WORK REQUEST:
Within the data below, copy each line where the string "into" is found.

GIVEN DATA:
********************
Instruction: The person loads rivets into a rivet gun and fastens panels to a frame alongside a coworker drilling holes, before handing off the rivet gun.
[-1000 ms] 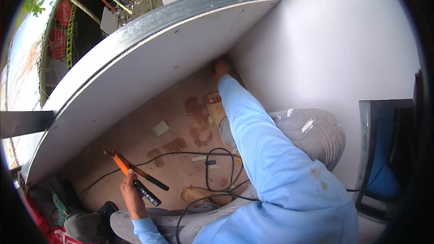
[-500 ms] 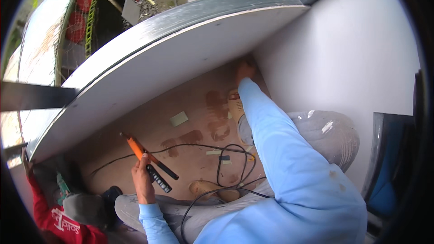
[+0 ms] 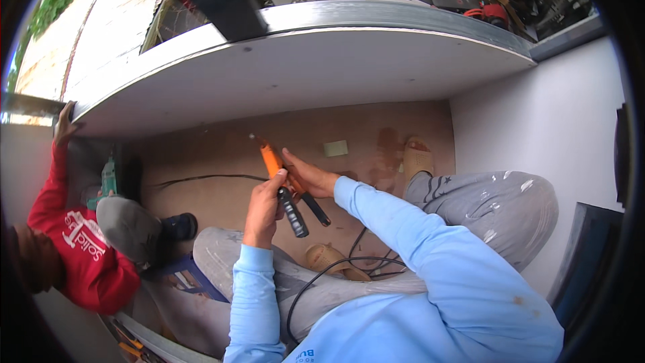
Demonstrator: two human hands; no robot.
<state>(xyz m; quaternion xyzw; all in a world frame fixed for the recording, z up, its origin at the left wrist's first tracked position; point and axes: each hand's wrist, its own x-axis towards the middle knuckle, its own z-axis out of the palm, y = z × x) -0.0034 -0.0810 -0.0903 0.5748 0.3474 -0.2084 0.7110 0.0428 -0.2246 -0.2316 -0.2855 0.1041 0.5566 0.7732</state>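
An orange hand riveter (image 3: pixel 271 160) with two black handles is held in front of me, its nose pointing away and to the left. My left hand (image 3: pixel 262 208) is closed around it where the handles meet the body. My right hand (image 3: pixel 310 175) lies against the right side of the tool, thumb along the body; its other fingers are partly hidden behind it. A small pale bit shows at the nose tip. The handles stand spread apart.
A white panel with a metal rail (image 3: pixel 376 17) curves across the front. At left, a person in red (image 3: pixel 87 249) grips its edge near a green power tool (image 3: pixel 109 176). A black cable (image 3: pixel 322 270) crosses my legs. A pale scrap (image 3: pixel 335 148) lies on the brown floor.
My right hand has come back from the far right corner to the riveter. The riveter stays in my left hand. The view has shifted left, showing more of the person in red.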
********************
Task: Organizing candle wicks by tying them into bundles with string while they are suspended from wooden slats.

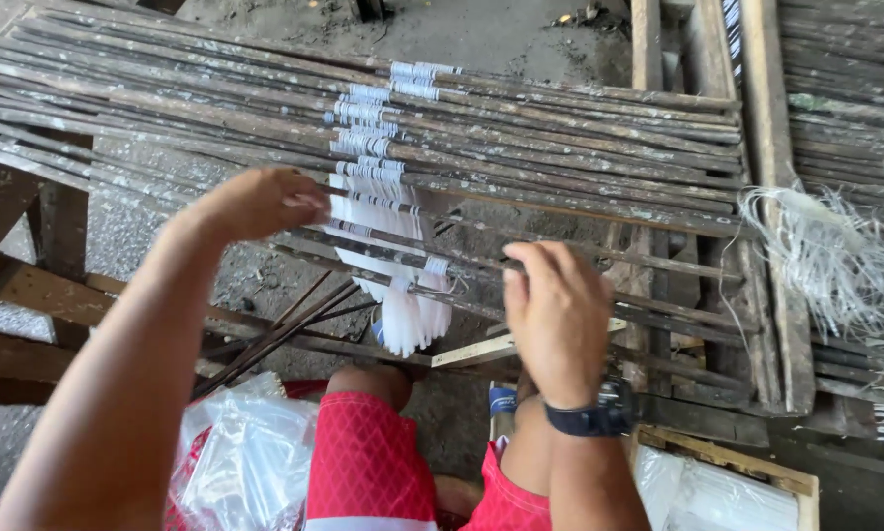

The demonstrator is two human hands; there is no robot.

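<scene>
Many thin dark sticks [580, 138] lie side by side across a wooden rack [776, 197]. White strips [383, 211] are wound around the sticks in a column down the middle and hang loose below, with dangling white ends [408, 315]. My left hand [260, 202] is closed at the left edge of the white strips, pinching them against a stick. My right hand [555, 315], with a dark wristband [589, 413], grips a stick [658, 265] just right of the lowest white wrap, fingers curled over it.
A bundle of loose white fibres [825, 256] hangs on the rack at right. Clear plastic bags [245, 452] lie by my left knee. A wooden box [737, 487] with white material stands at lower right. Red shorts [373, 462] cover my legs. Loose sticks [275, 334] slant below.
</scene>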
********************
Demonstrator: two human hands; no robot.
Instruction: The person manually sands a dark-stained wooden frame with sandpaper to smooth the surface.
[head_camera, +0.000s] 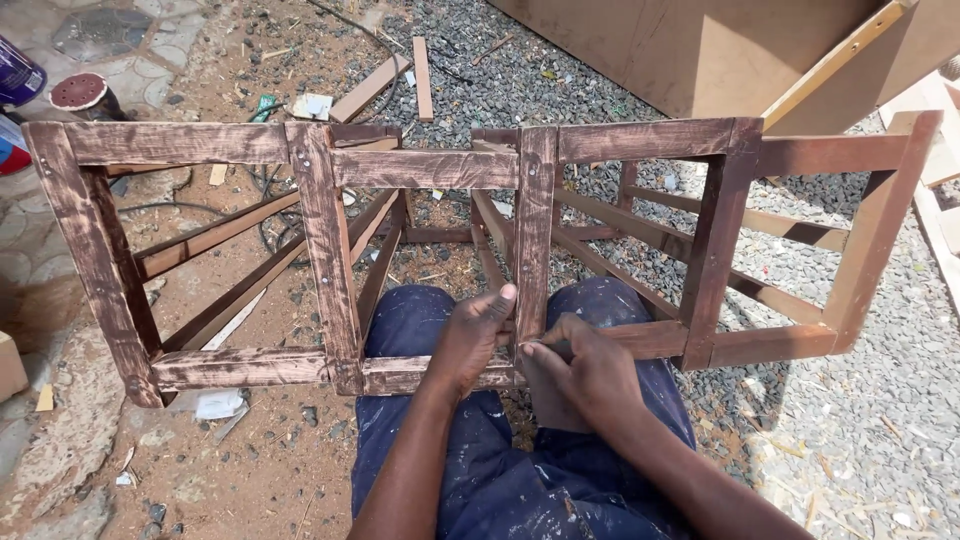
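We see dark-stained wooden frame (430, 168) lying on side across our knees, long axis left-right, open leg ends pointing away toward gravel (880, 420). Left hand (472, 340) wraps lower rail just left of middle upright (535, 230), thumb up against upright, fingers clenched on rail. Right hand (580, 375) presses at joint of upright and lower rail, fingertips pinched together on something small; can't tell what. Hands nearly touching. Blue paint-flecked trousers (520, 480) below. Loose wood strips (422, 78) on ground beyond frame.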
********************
COMPLETED TASK:
Instruction: The person loads rivets into a rivet gun and fastens panels to a frame alongside a coworker drilling holes, before handing off the rivet gun.
Task: Organizing candle wicks by tying them into bundles with string while they are suspended from wooden slats.

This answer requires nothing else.